La otrora actriz y hoy devenida en "royal" y "celebrity", la estadounidense Meghan Markle, celebró ayer sábado sus 37 años.
Junto a Enrique de Inglaterra, la actual duquesa de Sussex festejó "un año más, cuántos se han ido ya" y sin dar la noticia que más de alguien esperaba: la buena nueva de su maternidad, especialmente ante las recientes declaraciones de que "formaremos una familia dentro de poco".
Les cuento que ha sido su primera celebración como una más de la familia Windsor. Reluciente, asistió anoche a la boda de unos amigos. Hoy, despertó convertida en la mujer más elegante del reino; una que, el año pasado, en plena sabana y bajo la luz de las estrellas, celebraba un años más con un safari en Botsuana.
Que la vida de Meghan ha dado un giro de 180 grados desde que se casó el 19 de mayo pasado, es innegable. Hoy es uno de los rostros más populares de la monarquía británica -dada su naturalidad y sencillez-, es todo un ícono de moda y ya pasaron al olvido los argumentos que pretendieron discriminarla: figurita del espectáculo, mestiza y divorciada.

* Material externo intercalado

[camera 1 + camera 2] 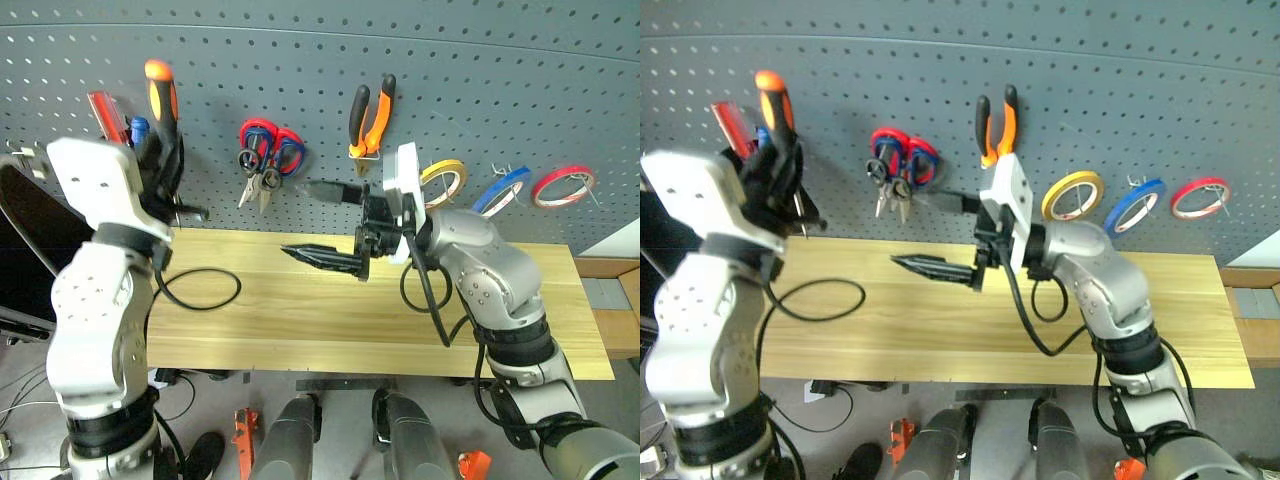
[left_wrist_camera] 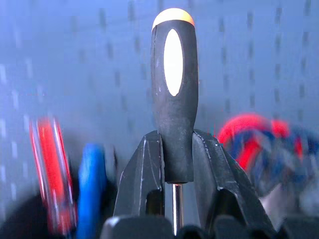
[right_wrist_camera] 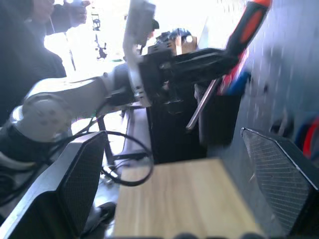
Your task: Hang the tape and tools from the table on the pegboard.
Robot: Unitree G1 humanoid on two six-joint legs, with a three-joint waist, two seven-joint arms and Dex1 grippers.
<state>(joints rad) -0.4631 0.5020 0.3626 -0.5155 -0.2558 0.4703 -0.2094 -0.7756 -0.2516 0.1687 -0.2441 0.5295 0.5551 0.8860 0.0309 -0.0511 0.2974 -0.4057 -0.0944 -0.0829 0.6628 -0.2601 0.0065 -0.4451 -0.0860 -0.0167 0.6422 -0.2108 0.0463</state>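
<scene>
Black ribbed right gripper [image 1: 320, 225] gapes empty over plank table [image 1: 300, 320]; left gripper [image 2: 174, 164] clamps rubbery orange-and-black screwdriver [image 2: 172, 94].

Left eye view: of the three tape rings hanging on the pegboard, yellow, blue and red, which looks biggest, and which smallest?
They look alike, so no sure ranking:
1. red tape ring, marginally widest
2. blue tape ring
3. yellow tape ring, partly hidden behind the right arm

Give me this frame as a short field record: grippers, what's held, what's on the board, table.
left gripper: shut on orange-and-black-handled screwdriver, raised at grey-blue pegboard
right gripper: open, holding nothing, over light wood table
hung: orange-and-black pliers, blue tape ring, yellow tape ring, red tape ring, red-and-blue-handled scissors
</scene>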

Meghan es consciente de sus desafíos y de ser presa del escrutinio público. Ha sabido interpretar su nuevo papel de "royal" en este mundo mediatizado que, impío, crucifica.
Fue llegar a la familia real, sonreír y mostrarse tan cercana como afectuosa, para erigirse en una marca fresca, a cuyos pies muchos han caído rendidos.
La duquesa sortea, sin menoscabo para su imagen, cada uno de los recurrentes ataques mediáticos. Sabe que guardar silencio es un arma eficaz que no la baja de las nubes de la popularidad.
Silente ante las salidas de libreto de su padre ávido de cámaras, uno que no sólo no fue a la boda por supuestos motivos de salud, sino también la acusa de tenerlo olvidado.
Tampoco responde a las bravatas de sus hermanitos, quienes no se resisten a las fauces mediáticas a cambio de un dinerillo: éstos la han descrito como una escaladora que busca figuración, pompa y boato.